‘I don’t know yet, do I?’ I said. ‘But I should say that if I were in your place, probably not.’ Without turning away from us, the fat man called out: ‘Giorgio!’
A thin man with the squat white face of a killer appeared. ‘Yes, Mr Scalo?’
Scalo said: ‘Take these two people apart, will you? Ask them how they came by their set of keys to in here.’
‘Now don’t let’s go acting hasty,’ Stevenson said. ‘Let me just put you an easy question. Where are you in from?’
‘I’m in from Rome,’ said Scalo. ‘I’m in from there pretty often.’
‘We’re round here quite often ourselves,’ Stevenson said.
‘What wind blows you in, then?’
‘The sail’s called a search warrant,’ said Stevenson. ‘We don’t come from as far off as you do, just from over the road at the Factory, and when we come in, it’s for business.’ He produced the warrant, reached over and trailed the edge of it gently across the tip of Scalo’s nose.

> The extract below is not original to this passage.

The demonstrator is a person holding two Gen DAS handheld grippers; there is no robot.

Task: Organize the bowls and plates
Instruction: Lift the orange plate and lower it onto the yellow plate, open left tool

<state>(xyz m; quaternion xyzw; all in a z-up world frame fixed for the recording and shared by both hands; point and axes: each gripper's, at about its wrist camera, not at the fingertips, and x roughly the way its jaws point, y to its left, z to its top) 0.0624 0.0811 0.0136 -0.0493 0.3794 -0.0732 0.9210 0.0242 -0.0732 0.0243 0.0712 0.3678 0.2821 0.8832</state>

‘OK, OK,’ said Scalo. ‘Giorgio, forget the games for now – instead, make like a bottle tinkle with some ice, why don’t you?’
I said to Giorgio: ‘Forget the bottle. Take that gun out of your right-side coat pocket and put it on the bar there now. Do it now.’

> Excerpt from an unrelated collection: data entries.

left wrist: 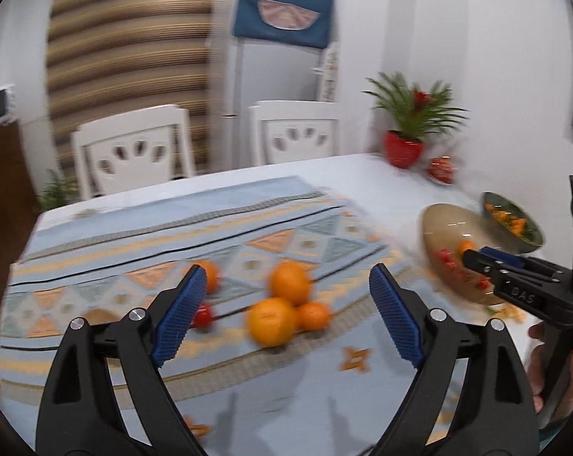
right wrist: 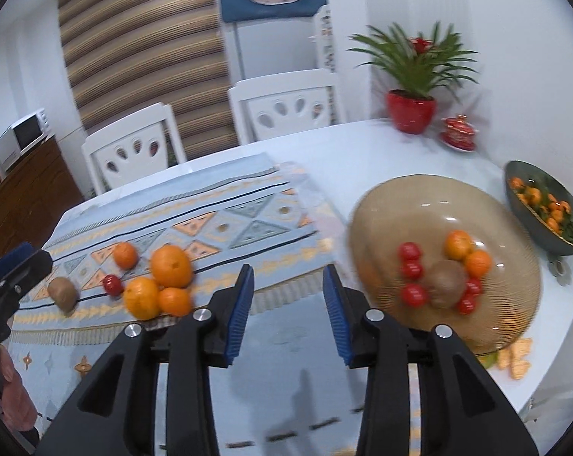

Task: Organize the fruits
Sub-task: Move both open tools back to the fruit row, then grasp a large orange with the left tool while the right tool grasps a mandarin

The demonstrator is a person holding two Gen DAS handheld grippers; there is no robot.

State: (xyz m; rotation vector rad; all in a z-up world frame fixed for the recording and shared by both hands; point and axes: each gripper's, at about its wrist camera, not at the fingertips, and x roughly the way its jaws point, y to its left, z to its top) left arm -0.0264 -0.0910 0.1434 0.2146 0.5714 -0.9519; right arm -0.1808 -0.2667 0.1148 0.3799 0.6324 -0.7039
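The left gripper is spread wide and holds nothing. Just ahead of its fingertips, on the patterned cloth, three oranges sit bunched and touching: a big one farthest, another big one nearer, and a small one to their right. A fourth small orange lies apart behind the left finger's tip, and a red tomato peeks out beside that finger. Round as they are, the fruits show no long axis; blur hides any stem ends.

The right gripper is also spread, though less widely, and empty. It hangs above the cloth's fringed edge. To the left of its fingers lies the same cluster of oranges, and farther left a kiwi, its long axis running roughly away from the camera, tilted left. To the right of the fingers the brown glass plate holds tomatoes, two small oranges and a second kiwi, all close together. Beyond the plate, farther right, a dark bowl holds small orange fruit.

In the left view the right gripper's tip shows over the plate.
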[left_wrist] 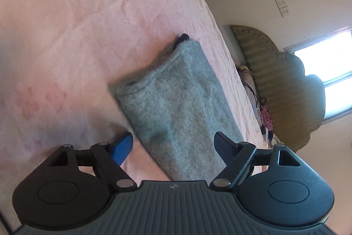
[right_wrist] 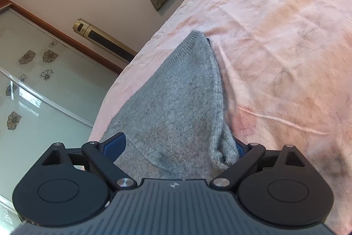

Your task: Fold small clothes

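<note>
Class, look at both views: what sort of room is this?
Probably a bedroom: a pink bedsheet over a bed, a padded headboard against the wall, and a wardrobe door with flower patterns.

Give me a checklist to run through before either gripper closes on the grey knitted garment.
1. Grey knitted garment lies on the pink bedsheet: ok.
2. Left gripper jaws apart, garment between them, pads not pressing: ok.
3. Right gripper jaws apart around the garment: ok.
4. Right gripper's far-side fingertip clear of cloth: not ok, a bunched fold covers it.
5. Garment flat and smooth: not ok, it is bunched near the right gripper.
6. Dark item peeking out at the garment's far end identified: cannot tell.
</note>
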Demonstrator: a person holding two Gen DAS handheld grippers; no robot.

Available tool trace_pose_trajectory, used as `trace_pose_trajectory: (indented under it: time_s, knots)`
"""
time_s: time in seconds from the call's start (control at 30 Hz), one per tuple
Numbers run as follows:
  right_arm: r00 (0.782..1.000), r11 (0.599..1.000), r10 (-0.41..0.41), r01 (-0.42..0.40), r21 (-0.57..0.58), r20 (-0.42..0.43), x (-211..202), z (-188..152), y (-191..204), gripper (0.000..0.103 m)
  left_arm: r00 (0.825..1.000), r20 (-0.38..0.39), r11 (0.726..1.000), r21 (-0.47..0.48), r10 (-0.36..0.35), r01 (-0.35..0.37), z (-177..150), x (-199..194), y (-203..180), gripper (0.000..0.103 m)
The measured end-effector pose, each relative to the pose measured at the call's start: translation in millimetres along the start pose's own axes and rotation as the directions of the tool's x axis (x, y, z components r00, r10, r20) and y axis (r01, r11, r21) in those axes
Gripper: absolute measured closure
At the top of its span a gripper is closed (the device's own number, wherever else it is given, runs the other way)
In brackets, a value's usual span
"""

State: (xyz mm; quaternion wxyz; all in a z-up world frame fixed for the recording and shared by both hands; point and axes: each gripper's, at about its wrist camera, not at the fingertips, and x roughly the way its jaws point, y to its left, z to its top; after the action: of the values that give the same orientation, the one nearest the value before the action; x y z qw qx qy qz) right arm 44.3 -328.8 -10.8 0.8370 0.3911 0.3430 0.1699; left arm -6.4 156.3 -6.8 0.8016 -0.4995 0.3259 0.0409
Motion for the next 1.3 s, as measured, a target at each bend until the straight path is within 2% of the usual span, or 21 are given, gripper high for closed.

The man said: ‘You threatening me?’
I said: ‘Yes.’ Stevenson kicked him one in the knees, one in the fun-bag. The man fell, knelt and crouched as though in a state of prayer, holding himself together with his hands to his crotch. I kicked him in the back of the head, got the gun out and threw it to Stevenson. I said to him: ‘Let’s put that somewhere safe.’ The man was crying. I went over him but found no more than a wallet full of credit cards. ‘Bent credit cards,’ I said to Stevenson.

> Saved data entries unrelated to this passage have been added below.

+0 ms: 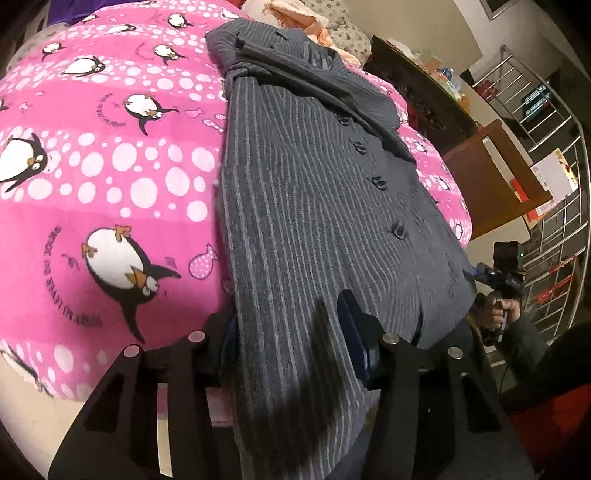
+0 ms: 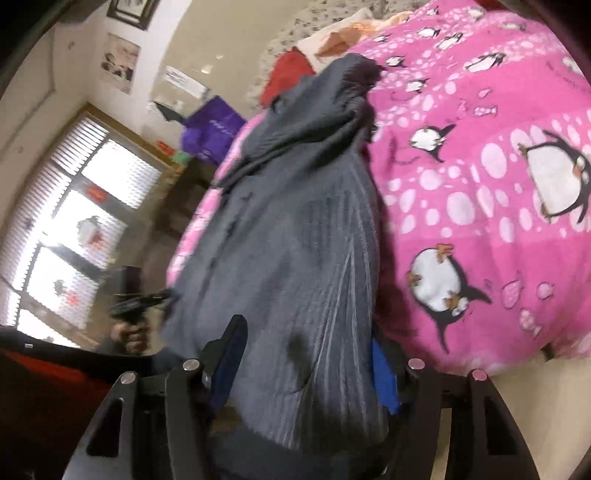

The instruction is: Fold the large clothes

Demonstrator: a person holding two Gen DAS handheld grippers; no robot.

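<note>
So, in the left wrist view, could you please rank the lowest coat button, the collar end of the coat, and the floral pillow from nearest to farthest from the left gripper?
1. Lowest coat button: right of centre, just above the left gripper.
2. Collar end of the coat: top centre.
3. Floral pillow: top right, beyond the collar.

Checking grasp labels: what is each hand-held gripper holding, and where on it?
Both hold the grey striped coat at its near hem: left hand-held gripper at one hem corner, right hand-held gripper at the other. It lies on the pink penguin blanket.
</note>
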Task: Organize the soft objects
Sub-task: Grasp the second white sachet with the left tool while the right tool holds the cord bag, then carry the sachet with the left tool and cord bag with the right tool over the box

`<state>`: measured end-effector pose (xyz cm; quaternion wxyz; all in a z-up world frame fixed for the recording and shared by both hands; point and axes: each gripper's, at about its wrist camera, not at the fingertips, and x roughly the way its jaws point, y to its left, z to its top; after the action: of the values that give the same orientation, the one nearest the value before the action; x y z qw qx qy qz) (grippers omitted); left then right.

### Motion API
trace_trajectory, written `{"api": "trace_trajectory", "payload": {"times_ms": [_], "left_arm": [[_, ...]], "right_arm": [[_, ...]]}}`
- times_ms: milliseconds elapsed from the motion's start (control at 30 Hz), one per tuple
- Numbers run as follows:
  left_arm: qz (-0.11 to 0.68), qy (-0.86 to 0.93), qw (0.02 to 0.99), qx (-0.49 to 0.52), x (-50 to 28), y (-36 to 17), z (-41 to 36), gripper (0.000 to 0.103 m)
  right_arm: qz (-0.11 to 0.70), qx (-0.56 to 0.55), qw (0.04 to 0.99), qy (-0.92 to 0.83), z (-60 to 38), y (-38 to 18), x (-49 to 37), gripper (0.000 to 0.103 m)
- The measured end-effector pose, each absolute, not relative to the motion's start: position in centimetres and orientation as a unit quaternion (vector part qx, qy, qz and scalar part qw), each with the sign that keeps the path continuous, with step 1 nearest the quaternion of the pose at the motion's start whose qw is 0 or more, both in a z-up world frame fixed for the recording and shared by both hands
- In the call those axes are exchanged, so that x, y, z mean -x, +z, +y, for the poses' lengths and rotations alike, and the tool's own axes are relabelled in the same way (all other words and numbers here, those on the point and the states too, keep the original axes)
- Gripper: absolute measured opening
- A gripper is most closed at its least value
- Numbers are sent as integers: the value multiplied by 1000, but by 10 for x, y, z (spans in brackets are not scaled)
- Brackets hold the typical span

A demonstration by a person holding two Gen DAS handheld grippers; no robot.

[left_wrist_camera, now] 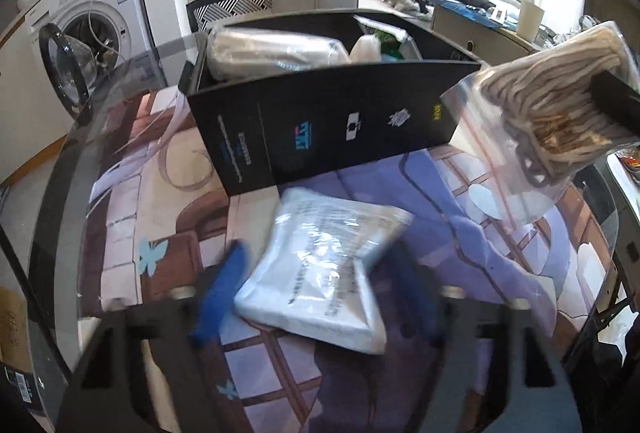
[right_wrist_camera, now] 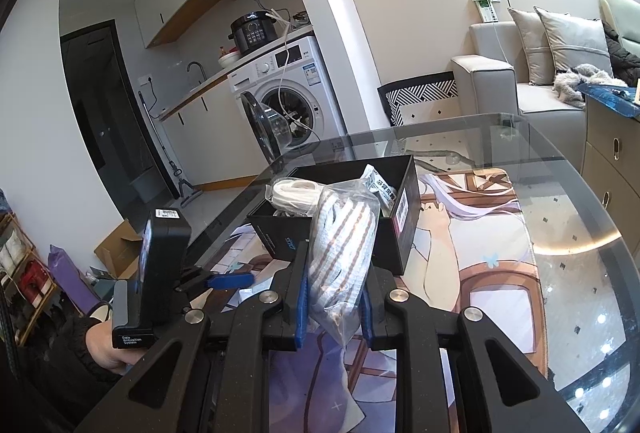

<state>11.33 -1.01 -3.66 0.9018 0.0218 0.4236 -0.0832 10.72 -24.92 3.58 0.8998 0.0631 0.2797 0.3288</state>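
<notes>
Landmark is the black box (left_wrist_camera: 320, 121), sitting open-topped on the printed mat (left_wrist_camera: 132, 201) on the glass surface (right_wrist_camera: 560, 161). Left of the box the mat is bare up to the curved glass edge, beyond which the floor and the washing machine (left_wrist_camera: 100, 17) sit lower, so that side is free but ends in a drop. Inside the box: a wrapped grey bundle (left_wrist_camera: 272, 51) fills the left half, smaller packets sit in the right half, so remaining room looks tight. Just in front of the box, the flat white packet (left_wrist_camera: 324, 273) lies on the mat, slightly tilted, between the blue fingers (left_wrist_camera: 224, 285) of the left gripper (left_wrist_camera: 320, 297); jaws partly open, pads look clear of the packet, though motion blur makes contact hard to rule out. Probably the next pick, lined up for a short lift over the box's near wall. Right of the box and above its rim, the right gripper (right_wrist_camera: 334, 309) is clamped narrow on the bagged striped cloth (right_wrist_camera: 344, 249), held high, presumably so the hanging bag clears the wall before the drop. Open mat continues right of the box to the round glass edge.
</notes>
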Motion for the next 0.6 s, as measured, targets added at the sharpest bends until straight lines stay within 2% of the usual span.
{"api": "trace_trajectory", "payload": {"times_ms": [33,133,333,600], "left_arm": [[423,-88,901,-22,-112,-36,-11,46],[420,-98,902,-30,-110,-35,-15,38],[421,-115,900,-10,-103,-29,-11,34],[401,-123,908,-3,-96,-15,-9,33]], "right_arm": [[280,-63,900,329,-249,36,-107,20],[280,-62,900,329,-249,34,-108,20],[278,-62,900,329,-250,34,-108,20],[273,-63,902,330,-252,37,-104,20]]}}
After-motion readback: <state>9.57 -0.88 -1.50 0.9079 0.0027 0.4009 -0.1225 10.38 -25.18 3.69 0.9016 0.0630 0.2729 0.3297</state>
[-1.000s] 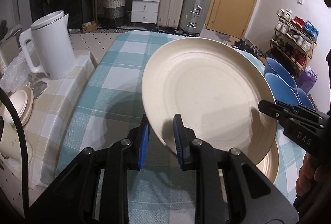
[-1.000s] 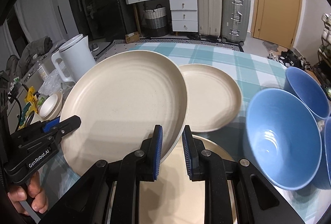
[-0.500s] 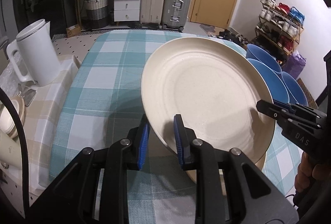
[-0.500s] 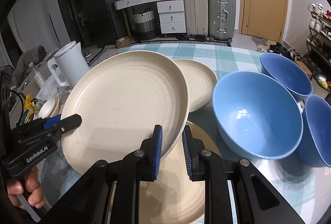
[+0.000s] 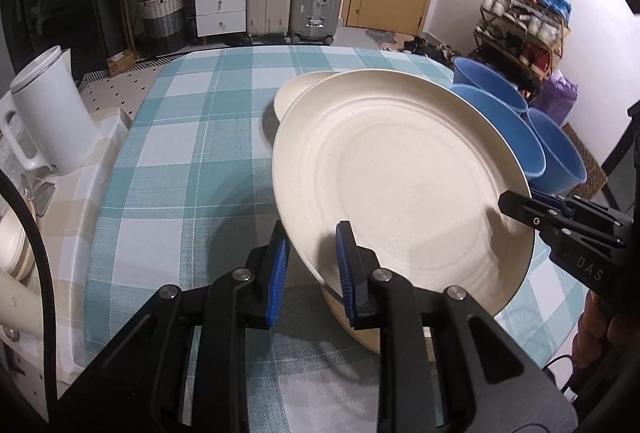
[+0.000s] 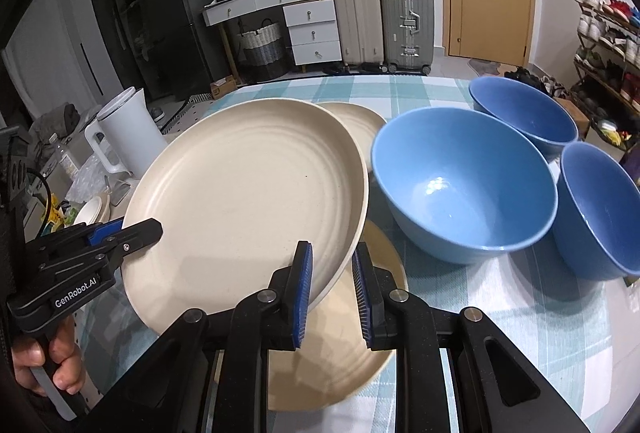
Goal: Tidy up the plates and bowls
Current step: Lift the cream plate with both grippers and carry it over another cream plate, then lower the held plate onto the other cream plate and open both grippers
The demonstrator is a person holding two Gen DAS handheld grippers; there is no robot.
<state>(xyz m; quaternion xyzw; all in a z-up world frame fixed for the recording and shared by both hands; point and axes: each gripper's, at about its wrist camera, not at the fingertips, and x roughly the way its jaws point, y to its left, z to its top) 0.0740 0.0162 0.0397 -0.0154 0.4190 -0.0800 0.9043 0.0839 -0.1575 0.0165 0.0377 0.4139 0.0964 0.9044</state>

‘They’re not bent,’ said Scalo.
‘If I say they’re bent, they’re bent,’ I said. ‘That’s how it works here in the West End. You ought to drop in from Rome more often and take some lessons, flower.’
‘Look, for Christ’s sake,’ said Scalo, ‘what the Christ’s going on here?’
‘That’s what we’re going to find out,’ I said, ‘that’s what the paperwork’s for.’
‘I just got off the plane at Heathrow,’ said Scalo.
‘We all make mistakes,’ said Stevenson. ‘You should most likely have stayed on it – anyway you’re going to wish you had, my crystal ball tells me that.’
I said to Scalo: ‘You fit in where in this place?’
‘No secret,’ he said. ‘I finance it.’
‘A sleeping cherub,’ said Stevenson, ‘is that it?’
Scalo said: ‘I drop in to see how business is doing and look at the shit I get.’
‘Two things,’ said Stevenson, ‘if I have to mark your card. Drop the armed-guard habit in London next time, darling; it just gives us another holding charge. Two, don’t count on being back for mass by tomorrow night.’
I said: ‘Now you’re going to ask us what we’re doing here.’ I added: ‘And you can. It’s all legal.’
Stevenson said: ‘You’d two partners, both of them into a scam.’
‘One of them,’ I said, ‘Felix Roatta, sprayed a wall thorough with the top of his head, thus inventing a brand-new wallpaper; the other, Giancarlo Robacci, is over with us having a rest at the Factory, Cell 3.’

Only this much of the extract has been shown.